Measuring Context Engineering Effectiveness
Track these metrics to optimize context strategies:
Quality metrics:
- Hallucination rate (claims not supported by provided context)
- Citation accuracy (correct source attribution)
- Answer completeness (addresses all parts of multi-part questions)
Cost metrics:
- Average tokens per query (lower is better, if quality holds)
- Cache hit rate (for prompt caching systems)
- Retrieval latency (time to fetch and structure context)
Relevance metrics:
- Retrieval precision (% of retrieved documents actually used in response)
- Context utilization (which parts of context the model attends to)
Compare these against baselines: naive full-document retrieval, keyword search, or zero-shot prompting without context.
Advanced Techniques
Conditional context expansion: Start with minimal context. If the model's response lacks detail, automatically retrieve more information and regenerate. This saves tokens on simple queries while handling complex ones.
Multi-hop retrieval: For complex questions requiring multiple sources, retrieve iteratively. First retrieval answers part of the question, then use that partial answer to inform second retrieval. Legal research might first find relevant statutes, then use those to find case precedents.
Context pruning: Remove low-value sentences from retrieved documents using secondary models. A summarization model identifies which sentences contribute to answering the query and discards the rest.

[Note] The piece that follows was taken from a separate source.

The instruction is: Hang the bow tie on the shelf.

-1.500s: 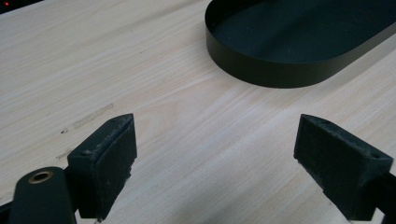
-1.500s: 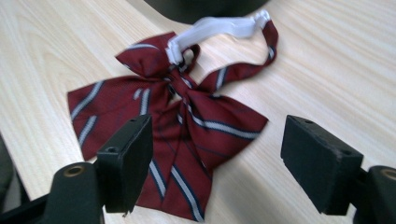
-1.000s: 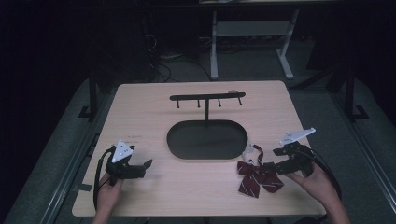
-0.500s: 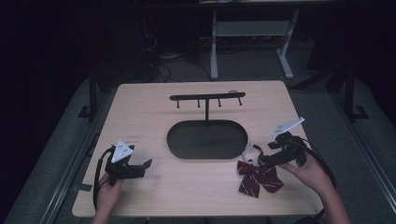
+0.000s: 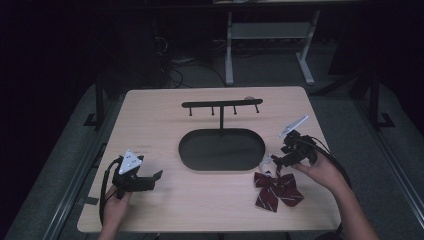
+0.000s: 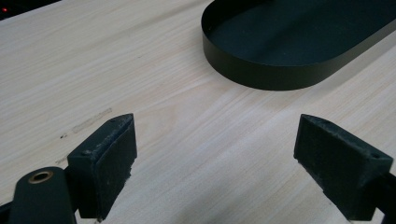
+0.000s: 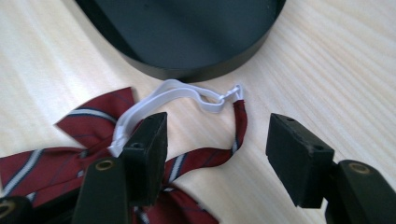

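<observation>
The soft, light maroon striped fabric bow tie (image 7: 70, 158) lies lower left; the right tool (image 7: 217, 154), jaws wide, straddles its limp strap, the best hold.

The left gripper (image 6: 212, 168) has its two black jaws spread wide apart, one at seven o'clock and one at four o'clock, with nothing between them but the pale wooden table (image 6: 140, 84). A black oval tray (image 6: 289, 70) with a low wall sits on the table at one o'clock, well clear of both jaws
</observation>
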### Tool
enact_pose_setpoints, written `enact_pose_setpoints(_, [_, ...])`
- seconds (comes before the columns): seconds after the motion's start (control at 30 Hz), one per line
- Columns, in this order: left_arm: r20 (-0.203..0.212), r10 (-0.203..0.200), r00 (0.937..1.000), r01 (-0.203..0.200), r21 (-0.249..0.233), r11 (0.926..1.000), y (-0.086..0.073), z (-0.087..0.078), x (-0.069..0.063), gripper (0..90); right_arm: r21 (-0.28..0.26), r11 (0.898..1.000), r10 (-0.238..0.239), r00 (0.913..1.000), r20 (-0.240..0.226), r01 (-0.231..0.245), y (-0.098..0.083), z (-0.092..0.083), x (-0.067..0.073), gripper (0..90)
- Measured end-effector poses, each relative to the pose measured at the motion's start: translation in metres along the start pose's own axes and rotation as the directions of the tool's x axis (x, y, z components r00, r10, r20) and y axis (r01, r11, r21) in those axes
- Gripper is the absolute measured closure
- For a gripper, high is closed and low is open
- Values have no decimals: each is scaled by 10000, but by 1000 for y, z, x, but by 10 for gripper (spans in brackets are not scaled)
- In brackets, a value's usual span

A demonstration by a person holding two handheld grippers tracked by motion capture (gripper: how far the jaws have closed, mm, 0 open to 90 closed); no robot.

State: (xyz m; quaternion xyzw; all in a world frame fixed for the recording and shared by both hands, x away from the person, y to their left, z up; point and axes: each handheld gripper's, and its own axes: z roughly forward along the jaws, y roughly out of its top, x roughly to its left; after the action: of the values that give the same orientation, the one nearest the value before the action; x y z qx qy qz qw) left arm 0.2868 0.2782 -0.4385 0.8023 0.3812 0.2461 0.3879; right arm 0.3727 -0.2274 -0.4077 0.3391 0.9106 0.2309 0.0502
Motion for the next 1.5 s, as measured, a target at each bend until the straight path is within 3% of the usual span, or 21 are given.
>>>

Negative context: Explicitly tell the model what not to include. "Do not use information from archived versions. Do not mention deprecated features." This prevents contamination from outdated knowledge.
Tools and Implementation
Vector databases: Pinecone, Weaviate, Qdrant, Chroma for semantic search and retrieval
Embedding models: OpenAI text-embedding-3-small, Cohere embed-v3, or open-source Sentence Transformers
Chunking libraries: LangChain, LlamaIndex for document processing and context assembly
Evaluation frameworks: RAGAS, TruLens for measuring retrieval quality and context effectiveness
Most AI product teams invest more in context engineering than prompt engineering. A well-engineered context system enables mediocre prompts to produce excellent results. Poor context makes even sophisticated prompts fail.